This doesn't take into account the cost of entering/exiting the handler, which
could be larger than the sampling overhead (e.g. if the PMU is connected
through chained interrupt controllers).
> enum perf_record_overhead_type {
> + PERF_NMI_OVERHEAD = 0,
As above, it may be worth calling this PERF_SAMPLE_OVERHEAD; this doesn't count
the entire cost of the NMI, and other architectures may want to implement this,
yet don't have NMI.
[...]
> static void
> event_sched_out(struct perf_event *event,
> struct perf_cpu_context *cpuctx,
> - struct perf_event_context *ctx)
> + struct perf_event_context *ctx,
> + bool log_overhead)
Boolean parameter are always confusing. Why not pass the flags directly? That
way we can pass *which* overhead to log, and make the callsites easier to
understand.
> event->tstamp_stopped = tstamp;
> - event->pmu->del(event, 0);
> + event->pmu->del(event, log_overhead ? PERF_EF_LOG : 0);
... which we could pass on here.
> @@ -1835,20 +1835,21 @@ event_sched_out(struct perf_event *event,
> static void
> group_sched_out(struct perf_event *group_event,
> struct perf_cpu_context *cpuctx,
> - struct perf_event_context *ctx)
> + struct perf_event_context *ctx,
> + bool log_overhead)
Likewise.
> @@ -1872,7 +1873,7 @@ __perf_remove_from_context(struct perf_event *event,
> {
> unsigned long flags = (unsigned long)info;
>
> - event_sched_out(event, cpuctx, ctx);
> + event_sched_out(event, cpuctx, ctx, false);
> if (flags & DETACH_GROUP)
> perf_group_detach(event);
> list_del_event(event, ctx);
> @@ -1918,9 +1919,9 @@ static void __perf_event_disable(struct perf_event *event,
> update_cgrp_time_from_event(event);
> update_group_times(event);
> if (event == event->group_leader)
> - group_sched_out(event, cpuctx, ctx);
> + group_sched_out(event, cpuctx, ctx, true);
> else
> - event_sched_out(event, cpuctx, ctx);
> + event_sched_out(event, cpuctx, ctx, true);
Why does this differ from __perf_remove_from_context()?
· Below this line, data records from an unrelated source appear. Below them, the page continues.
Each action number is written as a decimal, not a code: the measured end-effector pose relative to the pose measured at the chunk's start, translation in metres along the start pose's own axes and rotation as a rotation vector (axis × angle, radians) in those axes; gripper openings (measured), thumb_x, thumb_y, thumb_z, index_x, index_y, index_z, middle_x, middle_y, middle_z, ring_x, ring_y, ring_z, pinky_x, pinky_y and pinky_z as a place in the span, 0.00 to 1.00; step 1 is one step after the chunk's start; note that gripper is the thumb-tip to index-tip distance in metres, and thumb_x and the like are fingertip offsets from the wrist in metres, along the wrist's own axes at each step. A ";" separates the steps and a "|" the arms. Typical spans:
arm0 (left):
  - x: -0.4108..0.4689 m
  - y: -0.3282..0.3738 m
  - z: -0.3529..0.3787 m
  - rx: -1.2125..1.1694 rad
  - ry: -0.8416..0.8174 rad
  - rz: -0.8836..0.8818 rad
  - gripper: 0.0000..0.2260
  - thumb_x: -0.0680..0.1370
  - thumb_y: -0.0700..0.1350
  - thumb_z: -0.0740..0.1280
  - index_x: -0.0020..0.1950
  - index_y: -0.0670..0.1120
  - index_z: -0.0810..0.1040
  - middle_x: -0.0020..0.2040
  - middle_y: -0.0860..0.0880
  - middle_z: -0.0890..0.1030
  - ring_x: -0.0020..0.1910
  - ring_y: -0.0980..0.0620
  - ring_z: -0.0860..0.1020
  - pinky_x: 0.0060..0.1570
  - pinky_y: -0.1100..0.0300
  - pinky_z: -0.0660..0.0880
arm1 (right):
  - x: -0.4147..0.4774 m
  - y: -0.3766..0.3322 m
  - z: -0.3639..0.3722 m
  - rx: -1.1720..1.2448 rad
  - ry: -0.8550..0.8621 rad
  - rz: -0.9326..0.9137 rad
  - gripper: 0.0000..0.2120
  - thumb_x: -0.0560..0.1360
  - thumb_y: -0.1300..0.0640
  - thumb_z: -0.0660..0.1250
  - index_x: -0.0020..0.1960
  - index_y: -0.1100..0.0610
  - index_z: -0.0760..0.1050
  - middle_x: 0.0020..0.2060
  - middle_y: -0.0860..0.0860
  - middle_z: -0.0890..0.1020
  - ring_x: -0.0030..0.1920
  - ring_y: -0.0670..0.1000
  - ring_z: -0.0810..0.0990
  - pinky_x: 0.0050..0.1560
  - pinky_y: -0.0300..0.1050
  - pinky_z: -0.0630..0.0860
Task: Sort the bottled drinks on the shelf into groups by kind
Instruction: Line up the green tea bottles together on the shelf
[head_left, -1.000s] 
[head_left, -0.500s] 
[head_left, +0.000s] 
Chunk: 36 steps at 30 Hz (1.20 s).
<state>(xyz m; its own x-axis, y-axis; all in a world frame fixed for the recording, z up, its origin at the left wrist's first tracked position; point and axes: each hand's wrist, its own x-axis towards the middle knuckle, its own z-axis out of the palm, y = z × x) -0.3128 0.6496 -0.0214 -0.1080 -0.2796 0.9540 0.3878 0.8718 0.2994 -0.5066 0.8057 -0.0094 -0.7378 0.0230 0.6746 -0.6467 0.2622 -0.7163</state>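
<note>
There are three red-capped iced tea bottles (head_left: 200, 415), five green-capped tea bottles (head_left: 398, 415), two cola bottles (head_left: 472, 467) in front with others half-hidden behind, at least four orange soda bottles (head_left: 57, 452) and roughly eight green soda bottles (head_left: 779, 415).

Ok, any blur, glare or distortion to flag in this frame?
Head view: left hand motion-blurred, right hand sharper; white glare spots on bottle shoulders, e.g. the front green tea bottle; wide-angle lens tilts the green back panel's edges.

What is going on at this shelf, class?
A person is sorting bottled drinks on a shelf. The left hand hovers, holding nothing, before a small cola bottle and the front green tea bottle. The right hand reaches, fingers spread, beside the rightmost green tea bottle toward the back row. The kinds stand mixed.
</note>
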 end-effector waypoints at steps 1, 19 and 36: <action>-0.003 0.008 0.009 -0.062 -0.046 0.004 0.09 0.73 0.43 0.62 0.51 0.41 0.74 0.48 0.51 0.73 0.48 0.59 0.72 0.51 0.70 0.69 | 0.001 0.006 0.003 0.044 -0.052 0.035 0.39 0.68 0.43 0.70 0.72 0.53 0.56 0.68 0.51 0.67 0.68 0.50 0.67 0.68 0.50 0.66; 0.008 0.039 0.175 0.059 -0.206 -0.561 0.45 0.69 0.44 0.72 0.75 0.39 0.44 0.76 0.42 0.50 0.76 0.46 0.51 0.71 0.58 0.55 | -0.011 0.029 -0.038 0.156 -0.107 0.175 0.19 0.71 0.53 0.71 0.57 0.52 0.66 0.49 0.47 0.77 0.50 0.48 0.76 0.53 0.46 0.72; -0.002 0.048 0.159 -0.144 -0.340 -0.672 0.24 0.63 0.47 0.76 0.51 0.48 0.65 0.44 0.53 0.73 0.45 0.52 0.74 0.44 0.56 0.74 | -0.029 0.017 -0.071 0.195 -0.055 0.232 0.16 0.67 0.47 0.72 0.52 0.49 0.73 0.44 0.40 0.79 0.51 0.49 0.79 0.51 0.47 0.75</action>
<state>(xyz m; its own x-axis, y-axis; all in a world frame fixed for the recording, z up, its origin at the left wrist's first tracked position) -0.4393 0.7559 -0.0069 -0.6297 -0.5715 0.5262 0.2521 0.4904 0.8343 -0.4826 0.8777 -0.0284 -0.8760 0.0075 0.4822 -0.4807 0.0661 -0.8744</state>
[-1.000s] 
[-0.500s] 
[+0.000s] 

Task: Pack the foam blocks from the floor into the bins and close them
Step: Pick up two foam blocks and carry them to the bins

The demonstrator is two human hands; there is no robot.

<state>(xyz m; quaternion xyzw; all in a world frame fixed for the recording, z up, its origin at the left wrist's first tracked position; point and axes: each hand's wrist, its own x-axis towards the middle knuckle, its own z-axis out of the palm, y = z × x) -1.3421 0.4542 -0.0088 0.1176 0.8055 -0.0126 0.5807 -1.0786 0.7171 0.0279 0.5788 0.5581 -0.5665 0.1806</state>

What's the policy for when we do or do not measure overhead?
Thanks,
Mark.
On Thu, Nov 24, 2016 at 02:50:43PM +0100, Peter Zijlstra wrote:
> On Thu, Nov 24, 2016 at 01:45:28PM +0000, Liang, Kan wrote:
> > > I think we should make this optional/configurable like the rest of the aux
> > > events, like below..
> > >
> >
> > The overhead logging only happens when event is going to be disabled or
> > the task is scheduling out. It should not be much and expensive.
> >
> > Peter,
> >
> > What do you think?
> > Should we make it configurable?
>
> Is there a downside to having it optional?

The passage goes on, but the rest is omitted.